• [What to produce]: Which of the lines below include the word "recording"? Pull each one out.

Data items:
==================================================

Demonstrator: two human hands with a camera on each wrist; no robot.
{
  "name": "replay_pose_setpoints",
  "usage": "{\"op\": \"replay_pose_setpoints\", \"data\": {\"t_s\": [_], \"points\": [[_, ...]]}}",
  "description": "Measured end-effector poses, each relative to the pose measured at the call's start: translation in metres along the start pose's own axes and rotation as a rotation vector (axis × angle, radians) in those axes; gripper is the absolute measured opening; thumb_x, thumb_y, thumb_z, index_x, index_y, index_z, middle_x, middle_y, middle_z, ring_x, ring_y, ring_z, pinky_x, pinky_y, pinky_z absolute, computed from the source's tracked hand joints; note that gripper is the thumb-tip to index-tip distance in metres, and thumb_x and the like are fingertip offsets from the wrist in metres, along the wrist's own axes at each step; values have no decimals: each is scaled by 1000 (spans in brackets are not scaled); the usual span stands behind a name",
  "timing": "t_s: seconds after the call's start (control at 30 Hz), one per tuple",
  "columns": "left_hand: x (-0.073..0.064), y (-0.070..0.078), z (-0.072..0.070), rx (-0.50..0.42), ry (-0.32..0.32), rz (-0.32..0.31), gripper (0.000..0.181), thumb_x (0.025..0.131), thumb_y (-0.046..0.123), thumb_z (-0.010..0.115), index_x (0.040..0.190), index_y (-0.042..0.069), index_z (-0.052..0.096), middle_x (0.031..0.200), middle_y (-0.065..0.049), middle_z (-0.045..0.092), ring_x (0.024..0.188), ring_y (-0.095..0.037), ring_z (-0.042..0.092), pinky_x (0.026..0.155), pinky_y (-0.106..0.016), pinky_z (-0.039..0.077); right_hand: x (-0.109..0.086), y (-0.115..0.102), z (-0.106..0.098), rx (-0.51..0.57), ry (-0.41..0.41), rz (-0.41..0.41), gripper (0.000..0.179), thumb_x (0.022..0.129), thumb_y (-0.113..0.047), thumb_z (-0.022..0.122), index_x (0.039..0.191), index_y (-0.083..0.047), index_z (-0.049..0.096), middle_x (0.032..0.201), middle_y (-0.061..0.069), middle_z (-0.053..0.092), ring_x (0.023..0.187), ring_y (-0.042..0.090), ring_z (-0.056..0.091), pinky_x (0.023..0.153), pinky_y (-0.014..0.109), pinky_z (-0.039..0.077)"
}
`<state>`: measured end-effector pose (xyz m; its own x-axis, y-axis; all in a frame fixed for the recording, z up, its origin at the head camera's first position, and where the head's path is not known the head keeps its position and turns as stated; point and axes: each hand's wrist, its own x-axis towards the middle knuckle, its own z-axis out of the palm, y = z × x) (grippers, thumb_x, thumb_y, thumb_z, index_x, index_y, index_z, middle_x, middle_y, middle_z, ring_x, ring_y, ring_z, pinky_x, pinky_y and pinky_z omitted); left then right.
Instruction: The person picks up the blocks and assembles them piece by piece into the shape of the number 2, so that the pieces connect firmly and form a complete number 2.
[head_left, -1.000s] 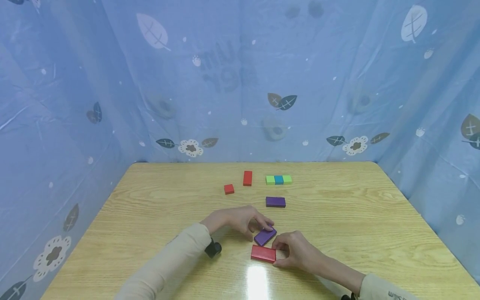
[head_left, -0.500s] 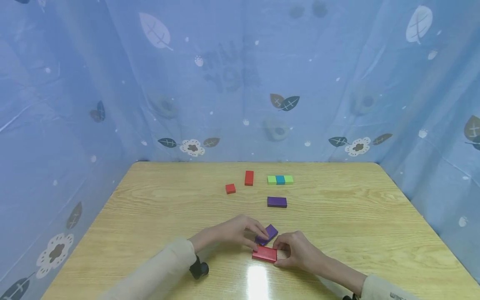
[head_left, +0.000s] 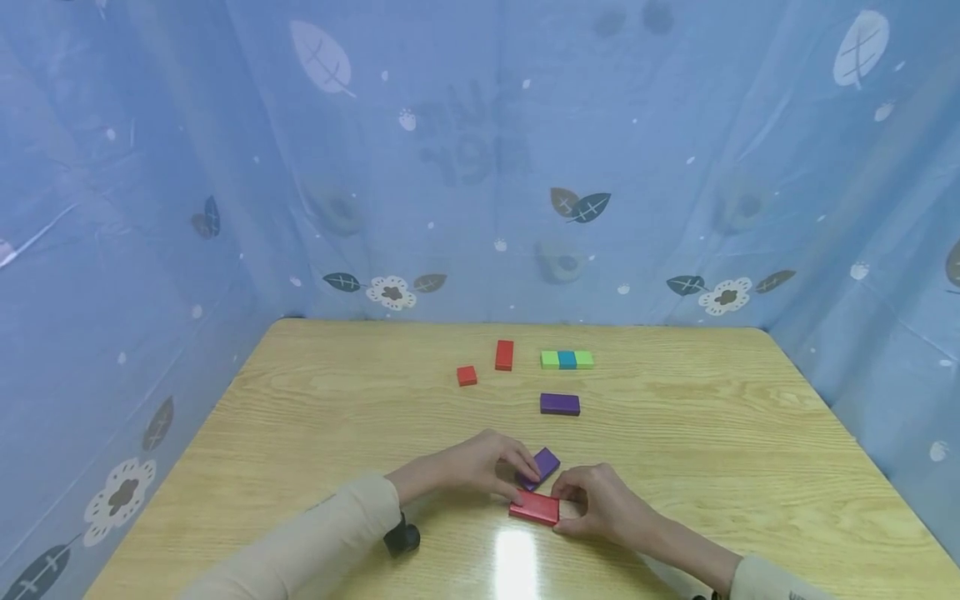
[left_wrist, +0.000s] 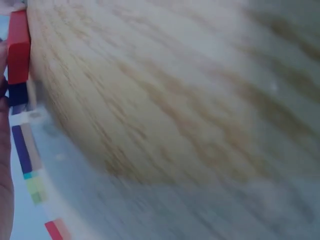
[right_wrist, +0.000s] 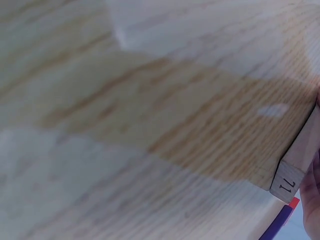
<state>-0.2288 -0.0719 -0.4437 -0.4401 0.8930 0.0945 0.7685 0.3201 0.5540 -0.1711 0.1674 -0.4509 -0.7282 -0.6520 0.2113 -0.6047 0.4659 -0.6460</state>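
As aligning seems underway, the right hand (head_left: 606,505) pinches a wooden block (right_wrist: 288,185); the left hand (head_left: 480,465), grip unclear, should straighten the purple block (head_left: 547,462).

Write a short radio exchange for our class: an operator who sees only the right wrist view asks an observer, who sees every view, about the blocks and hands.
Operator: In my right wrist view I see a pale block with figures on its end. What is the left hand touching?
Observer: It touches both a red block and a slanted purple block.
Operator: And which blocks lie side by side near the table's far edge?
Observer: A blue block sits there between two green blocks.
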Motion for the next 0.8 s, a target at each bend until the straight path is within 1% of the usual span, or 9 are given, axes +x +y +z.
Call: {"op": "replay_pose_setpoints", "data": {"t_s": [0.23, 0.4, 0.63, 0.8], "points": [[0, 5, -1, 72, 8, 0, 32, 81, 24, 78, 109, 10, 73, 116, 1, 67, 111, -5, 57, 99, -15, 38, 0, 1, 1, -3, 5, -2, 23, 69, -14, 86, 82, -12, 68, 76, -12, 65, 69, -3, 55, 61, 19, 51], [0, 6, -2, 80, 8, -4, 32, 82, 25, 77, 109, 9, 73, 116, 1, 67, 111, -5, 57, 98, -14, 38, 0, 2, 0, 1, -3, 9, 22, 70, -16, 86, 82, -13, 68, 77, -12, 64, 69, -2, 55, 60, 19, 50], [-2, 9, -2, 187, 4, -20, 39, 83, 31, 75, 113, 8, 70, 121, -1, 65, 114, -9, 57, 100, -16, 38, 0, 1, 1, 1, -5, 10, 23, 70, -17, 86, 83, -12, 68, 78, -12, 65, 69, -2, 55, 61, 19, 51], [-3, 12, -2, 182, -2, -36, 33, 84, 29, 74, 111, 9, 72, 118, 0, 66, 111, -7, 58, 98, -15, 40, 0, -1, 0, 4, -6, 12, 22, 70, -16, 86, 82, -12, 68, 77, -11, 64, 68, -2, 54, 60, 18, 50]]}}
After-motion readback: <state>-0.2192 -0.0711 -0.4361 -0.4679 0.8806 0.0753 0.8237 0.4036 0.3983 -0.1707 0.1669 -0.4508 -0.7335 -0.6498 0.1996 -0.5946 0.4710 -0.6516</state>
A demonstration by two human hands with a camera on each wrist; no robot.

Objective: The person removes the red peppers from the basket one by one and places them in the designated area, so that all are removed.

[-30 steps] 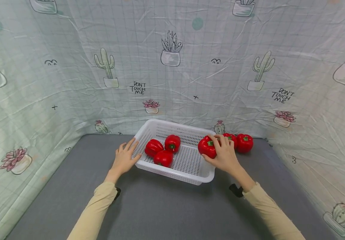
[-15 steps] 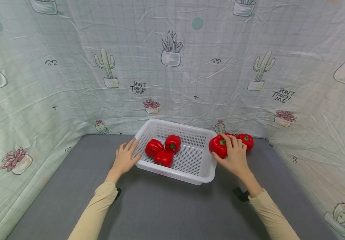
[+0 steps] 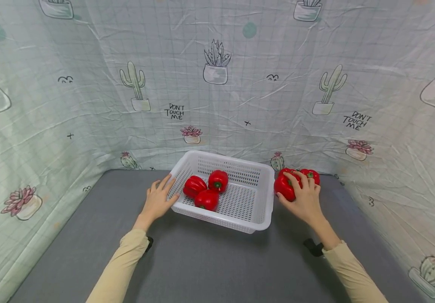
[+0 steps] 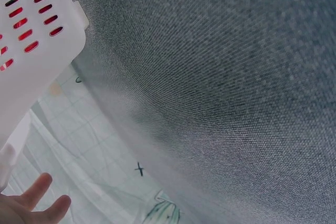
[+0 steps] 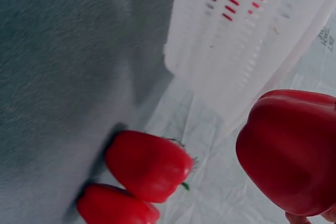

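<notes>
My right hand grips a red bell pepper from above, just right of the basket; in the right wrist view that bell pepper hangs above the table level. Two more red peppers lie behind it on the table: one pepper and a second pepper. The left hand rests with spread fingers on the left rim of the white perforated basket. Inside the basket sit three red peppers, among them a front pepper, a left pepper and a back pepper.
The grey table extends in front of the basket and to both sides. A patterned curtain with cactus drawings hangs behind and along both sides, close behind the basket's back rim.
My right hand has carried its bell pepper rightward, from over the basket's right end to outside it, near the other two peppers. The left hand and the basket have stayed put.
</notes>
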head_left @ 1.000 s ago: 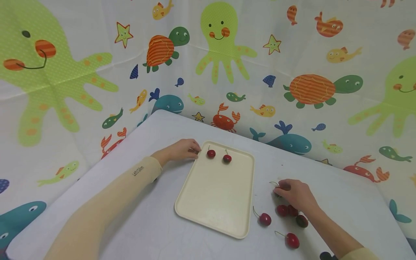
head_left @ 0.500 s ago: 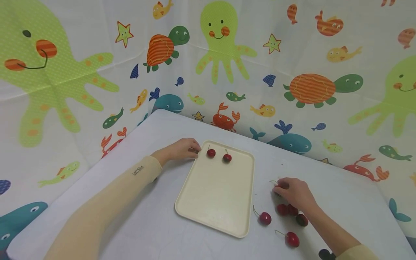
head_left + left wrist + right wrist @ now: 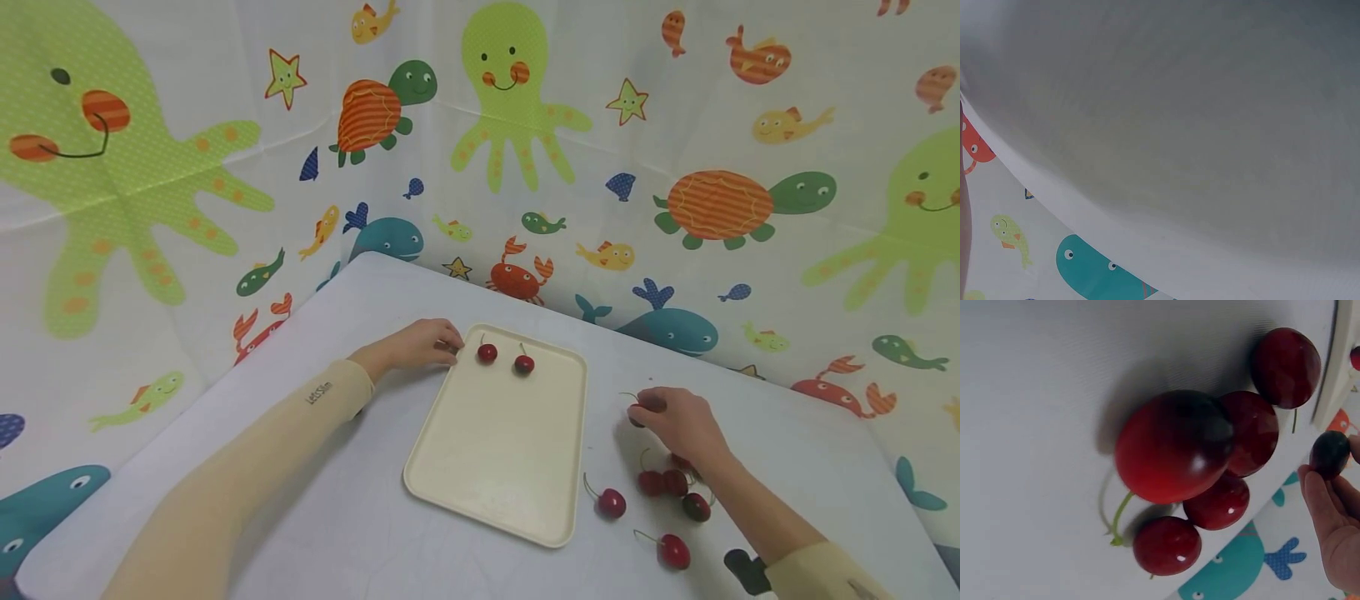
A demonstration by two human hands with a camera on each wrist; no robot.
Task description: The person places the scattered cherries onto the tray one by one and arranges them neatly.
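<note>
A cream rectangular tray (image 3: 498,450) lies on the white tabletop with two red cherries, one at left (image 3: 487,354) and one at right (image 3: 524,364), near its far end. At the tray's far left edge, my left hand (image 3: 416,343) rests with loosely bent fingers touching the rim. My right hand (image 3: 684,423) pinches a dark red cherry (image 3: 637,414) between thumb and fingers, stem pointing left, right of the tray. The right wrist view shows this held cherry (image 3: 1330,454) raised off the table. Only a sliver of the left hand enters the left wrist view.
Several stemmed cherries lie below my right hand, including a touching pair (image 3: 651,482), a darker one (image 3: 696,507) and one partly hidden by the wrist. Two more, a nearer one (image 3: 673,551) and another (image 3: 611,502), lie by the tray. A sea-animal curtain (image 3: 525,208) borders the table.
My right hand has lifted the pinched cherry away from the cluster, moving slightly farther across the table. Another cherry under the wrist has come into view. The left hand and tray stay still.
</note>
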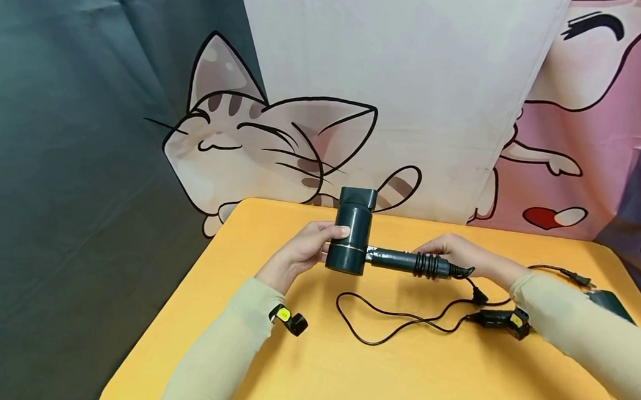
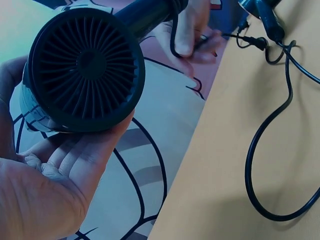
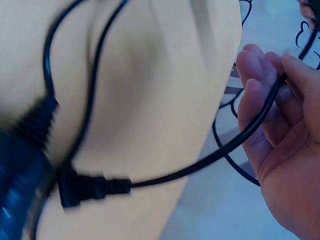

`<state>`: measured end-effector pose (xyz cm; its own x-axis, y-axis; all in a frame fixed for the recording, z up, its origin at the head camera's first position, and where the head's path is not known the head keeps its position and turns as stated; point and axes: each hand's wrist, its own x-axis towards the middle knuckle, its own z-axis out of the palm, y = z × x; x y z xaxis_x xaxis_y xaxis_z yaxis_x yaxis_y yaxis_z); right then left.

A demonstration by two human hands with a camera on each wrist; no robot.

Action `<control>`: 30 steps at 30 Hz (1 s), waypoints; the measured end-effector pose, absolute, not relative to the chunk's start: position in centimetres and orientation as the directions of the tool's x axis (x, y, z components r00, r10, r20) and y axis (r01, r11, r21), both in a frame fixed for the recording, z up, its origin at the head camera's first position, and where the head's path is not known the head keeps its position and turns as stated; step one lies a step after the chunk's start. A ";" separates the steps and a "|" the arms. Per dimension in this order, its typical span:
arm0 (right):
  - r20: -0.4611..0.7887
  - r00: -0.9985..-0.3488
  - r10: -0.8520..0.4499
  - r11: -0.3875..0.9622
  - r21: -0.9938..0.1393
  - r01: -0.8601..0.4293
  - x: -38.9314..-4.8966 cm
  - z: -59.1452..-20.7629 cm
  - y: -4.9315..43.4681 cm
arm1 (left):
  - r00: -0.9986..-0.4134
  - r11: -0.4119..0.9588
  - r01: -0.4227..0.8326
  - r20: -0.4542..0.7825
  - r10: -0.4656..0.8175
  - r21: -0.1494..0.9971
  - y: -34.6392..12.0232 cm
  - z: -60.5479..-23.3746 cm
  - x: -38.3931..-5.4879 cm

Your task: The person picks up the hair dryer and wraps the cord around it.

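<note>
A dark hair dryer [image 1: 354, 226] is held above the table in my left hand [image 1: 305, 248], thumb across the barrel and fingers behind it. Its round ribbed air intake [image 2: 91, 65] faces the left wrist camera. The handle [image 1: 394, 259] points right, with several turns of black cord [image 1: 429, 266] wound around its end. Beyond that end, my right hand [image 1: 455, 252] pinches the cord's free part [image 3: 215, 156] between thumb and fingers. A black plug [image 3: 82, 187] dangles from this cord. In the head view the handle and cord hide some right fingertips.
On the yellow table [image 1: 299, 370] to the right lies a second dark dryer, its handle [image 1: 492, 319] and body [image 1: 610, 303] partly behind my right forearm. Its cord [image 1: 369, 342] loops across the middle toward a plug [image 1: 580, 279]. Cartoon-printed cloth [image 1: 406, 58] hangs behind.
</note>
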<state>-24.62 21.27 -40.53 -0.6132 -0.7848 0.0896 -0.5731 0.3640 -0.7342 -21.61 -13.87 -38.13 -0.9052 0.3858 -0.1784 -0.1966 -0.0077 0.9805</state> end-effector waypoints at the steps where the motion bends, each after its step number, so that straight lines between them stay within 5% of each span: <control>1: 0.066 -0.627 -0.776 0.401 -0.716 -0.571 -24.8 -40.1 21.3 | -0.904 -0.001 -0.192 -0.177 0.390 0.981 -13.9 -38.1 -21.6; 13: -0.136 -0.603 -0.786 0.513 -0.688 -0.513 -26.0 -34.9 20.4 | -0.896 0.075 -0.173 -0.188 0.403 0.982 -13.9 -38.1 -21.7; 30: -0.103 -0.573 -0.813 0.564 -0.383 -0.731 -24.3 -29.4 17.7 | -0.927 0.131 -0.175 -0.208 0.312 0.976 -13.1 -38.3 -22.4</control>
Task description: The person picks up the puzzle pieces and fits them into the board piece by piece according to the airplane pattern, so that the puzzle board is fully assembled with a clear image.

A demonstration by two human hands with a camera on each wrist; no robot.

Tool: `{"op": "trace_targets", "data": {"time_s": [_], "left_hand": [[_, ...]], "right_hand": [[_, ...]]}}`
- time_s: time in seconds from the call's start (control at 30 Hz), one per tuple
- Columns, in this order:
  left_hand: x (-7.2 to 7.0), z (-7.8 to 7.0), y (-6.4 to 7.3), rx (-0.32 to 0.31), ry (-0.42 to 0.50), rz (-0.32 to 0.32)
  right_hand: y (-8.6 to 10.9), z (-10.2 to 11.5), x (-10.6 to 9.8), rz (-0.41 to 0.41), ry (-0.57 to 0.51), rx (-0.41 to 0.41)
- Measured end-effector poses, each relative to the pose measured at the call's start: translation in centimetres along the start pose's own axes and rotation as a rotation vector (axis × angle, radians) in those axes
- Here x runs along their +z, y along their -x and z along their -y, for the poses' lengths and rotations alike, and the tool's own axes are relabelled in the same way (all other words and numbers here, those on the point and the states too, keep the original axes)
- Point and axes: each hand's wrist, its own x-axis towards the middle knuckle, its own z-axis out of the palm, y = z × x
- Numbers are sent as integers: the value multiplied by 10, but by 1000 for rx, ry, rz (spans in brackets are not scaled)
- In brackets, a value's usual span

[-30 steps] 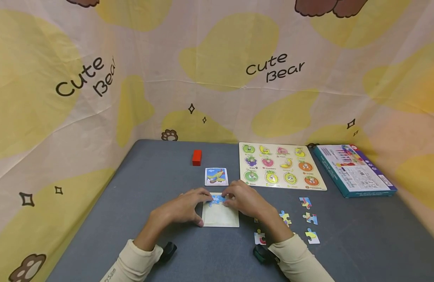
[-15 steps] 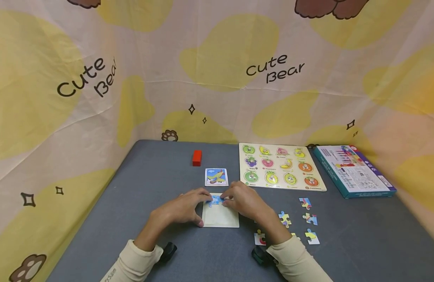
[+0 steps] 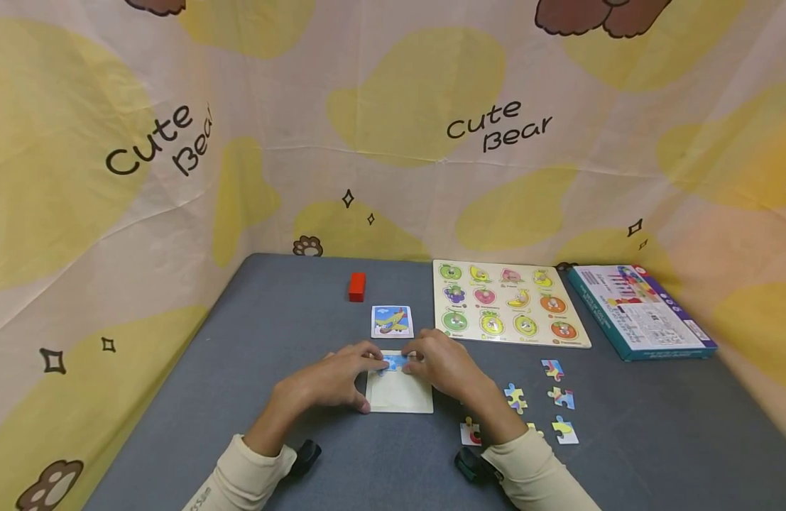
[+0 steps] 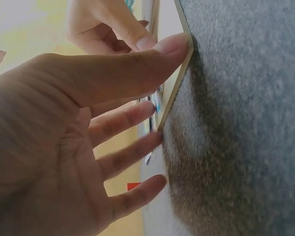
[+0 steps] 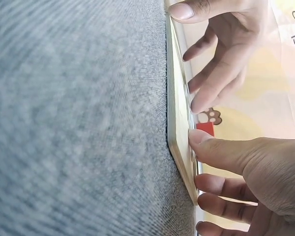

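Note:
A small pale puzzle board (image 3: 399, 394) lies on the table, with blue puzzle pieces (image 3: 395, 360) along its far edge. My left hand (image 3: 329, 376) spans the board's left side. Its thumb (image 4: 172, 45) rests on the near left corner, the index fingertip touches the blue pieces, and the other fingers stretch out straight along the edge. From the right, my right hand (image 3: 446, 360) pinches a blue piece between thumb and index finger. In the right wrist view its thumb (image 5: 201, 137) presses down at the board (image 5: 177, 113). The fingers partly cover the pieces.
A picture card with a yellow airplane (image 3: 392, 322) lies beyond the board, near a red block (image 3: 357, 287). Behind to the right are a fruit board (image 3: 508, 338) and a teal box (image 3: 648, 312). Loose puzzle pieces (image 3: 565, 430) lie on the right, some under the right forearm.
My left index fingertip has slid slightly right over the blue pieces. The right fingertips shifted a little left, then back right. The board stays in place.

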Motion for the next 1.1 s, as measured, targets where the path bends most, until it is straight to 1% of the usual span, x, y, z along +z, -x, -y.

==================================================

• [Answer space]:
`<state>`: measured end-effector pose (xyz m; its own x-axis, y-axis; all in a frame fixed for the recording, z up, its origin at the head camera's first position, and where the head's path is not known the head keeps its position and turns as stated; point and axes: each hand's wrist, its own x-axis towards the middle knuckle, its own z-axis out of the palm, y = z × x) (grippers, thumb_x, thumb_y, thumb_z, index_x, index_y, index_z, middle_x, middle_y, middle_z, ring_x, ring_y, ring_z, pinky_x, pinky_y and pinky_z omitted); left then right.
`<state>`: measured end-effector pose (xyz cm; its own x-axis, y-axis; all in a frame fixed for the recording, z up, its origin at the head camera's first position, and where the head's path is not known the head keeps its position and turns as stated; point and axes: each hand's wrist, its own x-axis towards the middle knuckle, its own z-axis out of the palm, y = z × x; x y z xaxis_x xaxis_y xaxis_z yaxis_x yaxis_y yaxis_z); right then left.
Action `<control>`: 30 steps at 30 Hz (1 s), waypoints; the measured end-effector pose, absolute, not relative to the chunk's start: position in centimetres and orientation as the directions of the tool's x axis (x, y, z components r00, r10, r20) and y axis (r01, r11, r21), both in a frame fixed for the recording, z up, its origin at the head camera's first position, and where the head's path is not known the head keeps its position and turns as stated; step one lies a step after the chunk's start. A ";" separates the steps and a "|" the arms. Per dimension in this order, its typical span:

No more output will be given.